**DIRECTIONS FOR THIS TASK:** Repeat only the lines between the one with "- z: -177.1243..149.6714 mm" and the end of the material below, both ends included. Omit any picture.
======== DATASET EXCERPT ========
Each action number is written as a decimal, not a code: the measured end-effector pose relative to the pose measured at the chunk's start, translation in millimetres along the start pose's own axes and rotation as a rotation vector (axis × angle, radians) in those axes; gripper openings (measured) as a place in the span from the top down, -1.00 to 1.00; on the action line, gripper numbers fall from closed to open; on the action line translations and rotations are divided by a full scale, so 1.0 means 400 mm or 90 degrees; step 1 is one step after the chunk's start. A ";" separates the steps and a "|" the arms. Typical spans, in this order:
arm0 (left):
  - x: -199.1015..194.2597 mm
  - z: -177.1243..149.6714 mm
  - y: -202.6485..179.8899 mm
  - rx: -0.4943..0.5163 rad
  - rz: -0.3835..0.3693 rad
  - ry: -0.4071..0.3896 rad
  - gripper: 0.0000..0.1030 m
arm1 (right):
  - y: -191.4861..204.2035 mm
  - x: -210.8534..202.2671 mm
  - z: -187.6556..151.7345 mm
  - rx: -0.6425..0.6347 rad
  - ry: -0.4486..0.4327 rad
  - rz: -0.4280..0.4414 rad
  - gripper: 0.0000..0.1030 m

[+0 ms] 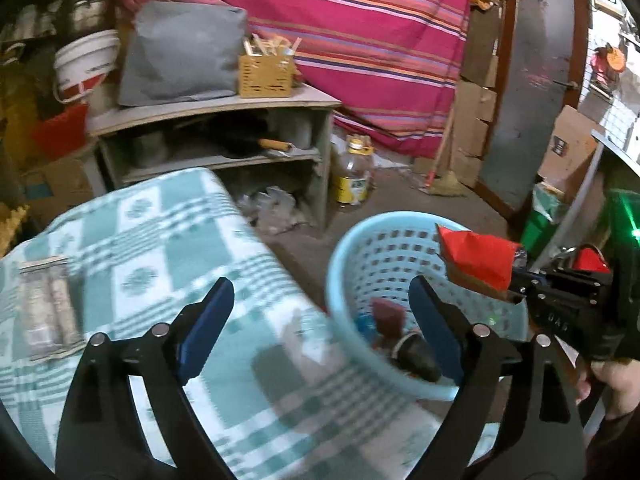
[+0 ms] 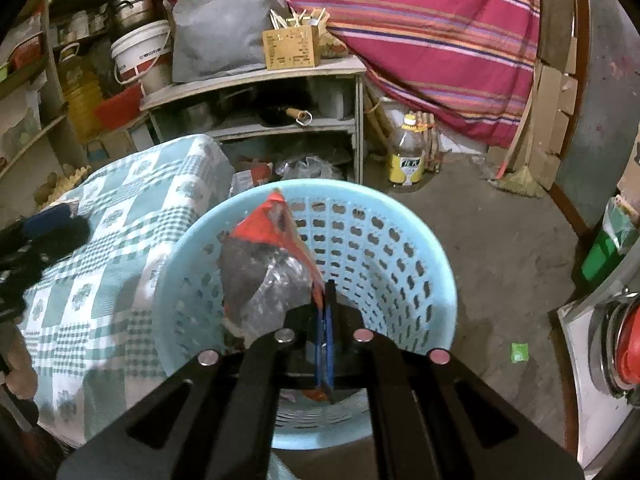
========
**TASK RESPONSE:**
  - z: -177.1243..149.6714 mm
  - y: -202.6485..179.8899 mm
  - rx: -0.4943..0.5163 rad
  - rz: -0.3835..0.3693 rad
  - ry: -0.4071..0.3896 rad
  - gripper: 0.0000..0.1030 m
arm1 (right):
  - y: -191.4861..204.2035 mm
  - x: -210.8534..202.2671 mm
  - z: -187.6556..151.7345 mm
  - rx: -0.6425..0.6347 rad
  - ry: -0.4486..0.4327 rad
  - rz: -0.4280..0.4414 rad
  - gripper: 0.0000..0.1030 m

[+0 ms] 
[+0 ms] 

At this stage, the exercise is finished.